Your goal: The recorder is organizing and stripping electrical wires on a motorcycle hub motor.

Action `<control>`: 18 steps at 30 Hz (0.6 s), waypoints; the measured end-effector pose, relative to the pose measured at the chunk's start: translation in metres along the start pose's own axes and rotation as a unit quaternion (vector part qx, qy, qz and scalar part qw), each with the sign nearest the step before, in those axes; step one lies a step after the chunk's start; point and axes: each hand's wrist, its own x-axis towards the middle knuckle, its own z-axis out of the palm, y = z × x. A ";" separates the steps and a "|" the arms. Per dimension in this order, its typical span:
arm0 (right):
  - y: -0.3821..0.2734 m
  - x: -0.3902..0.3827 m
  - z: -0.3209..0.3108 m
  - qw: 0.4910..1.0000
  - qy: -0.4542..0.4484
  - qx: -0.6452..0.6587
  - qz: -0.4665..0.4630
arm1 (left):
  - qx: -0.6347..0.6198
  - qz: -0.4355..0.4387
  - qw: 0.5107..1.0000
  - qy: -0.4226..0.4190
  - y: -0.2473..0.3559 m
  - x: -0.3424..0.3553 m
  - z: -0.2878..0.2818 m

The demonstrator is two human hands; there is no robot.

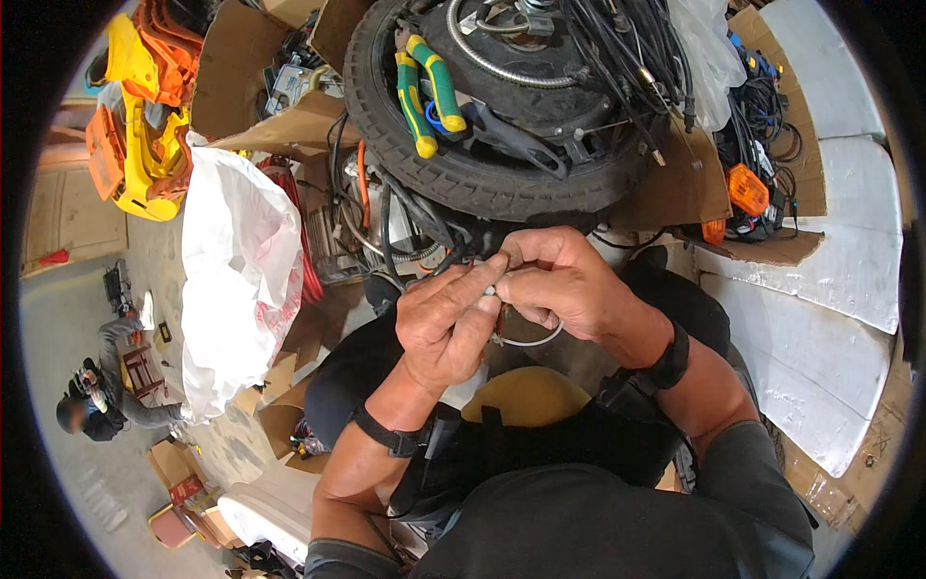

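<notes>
My left hand (pixel 446 320) and my right hand (pixel 569 285) meet just below a black tyre, both closed with thumbs and fingertips pinched together. Between the fingertips shows a small white piece, and a thin white cable tie (pixel 540 342) curves out below the right hand. Fingers hide most of what is pinched. Pliers (pixel 417 106) with green and yellow handles lie on the wheel (pixel 482 188). Beside them rests a black flat-handled tool (pixel 516 140). Dark cables (pixel 415 217) run beneath the tyre, close to my left hand.
A white plastic bag (pixel 236 270) stands at left, below orange and yellow plastic parts (pixel 145 125). To the right, an open cardboard box (pixel 810 164) holds cables and orange lamps (pixel 748 189), next to white foam sheets (pixel 796 357). Another person (pixel 106 386) works at far left.
</notes>
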 end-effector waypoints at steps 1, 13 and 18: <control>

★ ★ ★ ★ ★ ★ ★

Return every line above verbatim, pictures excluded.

Your goal: The recorder is organizing and stripping electrical wires on a motorcycle hub motor.

Action `<control>`: 18 steps at 30 Hz (0.6 s), waypoints; the measured end-effector pose, relative to the pose measured at the chunk's start: translation in metres along the start pose's own axes and rotation as a unit quaternion (vector part qx, qy, qz and scalar part qw), each with the sign nearest the step before, in those axes; step one lies a step after the chunk's start; point and axes: each hand's wrist, its own x-axis towards the middle knuckle, its own z-axis out of the palm, y = z × x. A ";" separates the steps and a "|" the arms. Per dimension in this order, its typical span:
arm0 (right):
  - y: -0.3821..0.2734 m
  - x: -0.3902..0.3827 m
  - z: -0.3209..0.3108 m
  - qw: 0.4910..1.0000
  - qy: -0.4542..0.4484
  - qx: -0.6452..0.6587
  - qz: -0.4665..0.4630
arm1 (left):
  - qx: -0.6347..0.6198
  - qz: -0.4355..0.4387
  - qw: 0.5107..1.0000
  - qy: -0.4226..0.4190
  - y: -0.2473..0.3559 m
  - x: -0.3424..0.3553 m
  - z: -0.2878..0.2818 m

The demonstrator is two human hands; there is no robot.


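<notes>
My left hand (pixel 446 320) and my right hand (pixel 569 285) meet just below a black tyre, both closed with thumbs and fingertips pinched together. Between the fingertips shows a small white piece, and a thin white cable tie (pixel 540 342) curves out below the right hand. Fingers hide most of what is pinched. Pliers (pixel 417 106) with green and yellow handles lie on the wheel (pixel 482 188). Beside them rests a black flat-handled tool (pixel 516 140). Dark cables (pixel 415 217) run beneath the tyre, close to my left hand.
A white plastic bag (pixel 236 270) stands at left, below orange and yellow plastic parts (pixel 145 125). To the right, an open cardboard box (pixel 810 164) holds cables and orange lamps (pixel 748 189), next to white foam sheets (pixel 796 357). Another person (pixel 106 386) works at far left.
</notes>
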 end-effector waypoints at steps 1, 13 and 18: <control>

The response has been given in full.